## [Work to complete]
The lines to extract begin at the line that contains "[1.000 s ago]" and run through the last line of the listing; reproduce them exactly, minus any pictures.

--- START ---

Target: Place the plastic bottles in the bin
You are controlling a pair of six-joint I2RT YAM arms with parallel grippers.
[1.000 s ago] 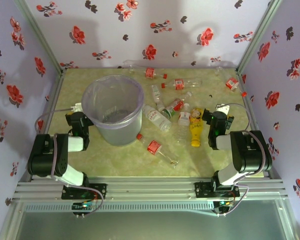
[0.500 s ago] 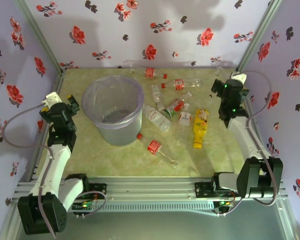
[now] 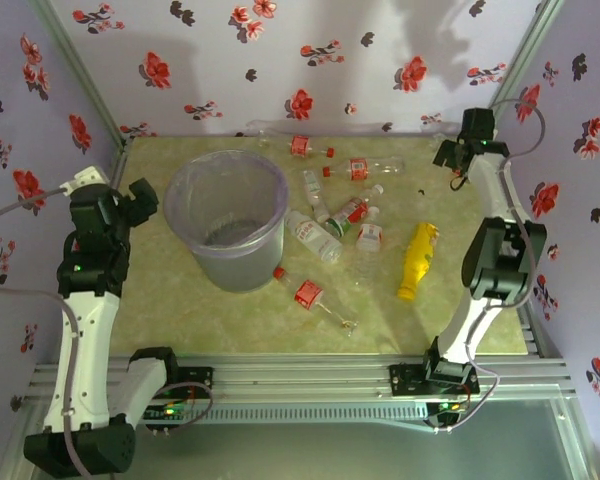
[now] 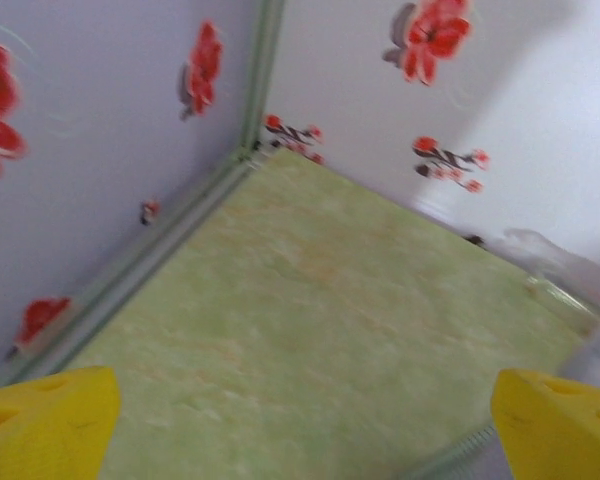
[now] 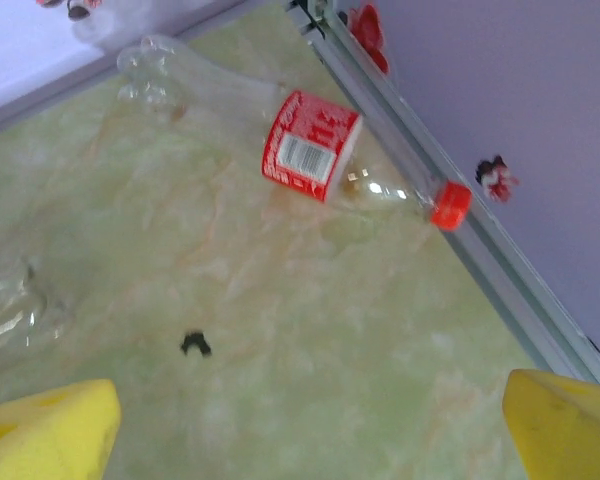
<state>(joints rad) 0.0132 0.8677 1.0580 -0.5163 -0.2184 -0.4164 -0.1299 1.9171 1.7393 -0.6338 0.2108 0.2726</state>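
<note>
Well above the right gripper's (image 5: 305, 425) spread fingers, at upper centre, lies a red-labelled bottle (image 5: 311, 146); the left gripper (image 4: 300, 425) is spread too, in a blurred view.

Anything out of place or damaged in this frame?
Nothing damaged or spilled. The plastic bottles lie scattered on their sides outside the upright bin. One small dark scrap sits on the table near the red-labelled bottle by the right wall.

Right gripper (image 5: 310, 435): yellow fingers (image 5: 40, 430) spread wide, nothing between them. Ahead, a clear bottle (image 5: 310, 145) with a red label lies on its side, its red cap (image 5: 450, 205) against the frame rail (image 5: 500, 275). A black speck (image 5: 194, 345) sits on the green table (image 5: 280, 290) just ahead. A second clear bottle (image 5: 10, 310) lies ahead-left, blurred.
</note>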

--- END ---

## [Finished task]
[1.000 s ago] 
[0.500 s ago] 
[now] 
[now] 
[now] 
<state>(joints rad) 0.0132 0.8677 1.0580 -0.5163 -0.2184 -0.4164 -0.1299 1.9171 1.7393 -0.6338 0.2108 0.2726</state>
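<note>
Well above the right gripper's (image 5: 305, 425) spread fingers, at upper centre, lies a red-labelled bottle (image 5: 311, 146); the left gripper (image 4: 300, 425) is spread too, in a blurred view.

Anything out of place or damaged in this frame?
Nothing damaged or spilled. The plastic bottles lie scattered on their sides outside the upright bin. One small dark scrap sits on the table near the red-labelled bottle by the right wall.

Right gripper (image 5: 310, 435): yellow fingers (image 5: 40, 430) spread wide, nothing between them. Ahead, a clear bottle (image 5: 310, 145) with a red label lies on its side, its red cap (image 5: 450, 205) against the frame rail (image 5: 500, 275). A black speck (image 5: 194, 345) sits on the green table (image 5: 280, 290) just ahead. A second clear bottle (image 5: 10, 310) lies ahead-left, blurred.
</note>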

The exercise requires no additional output.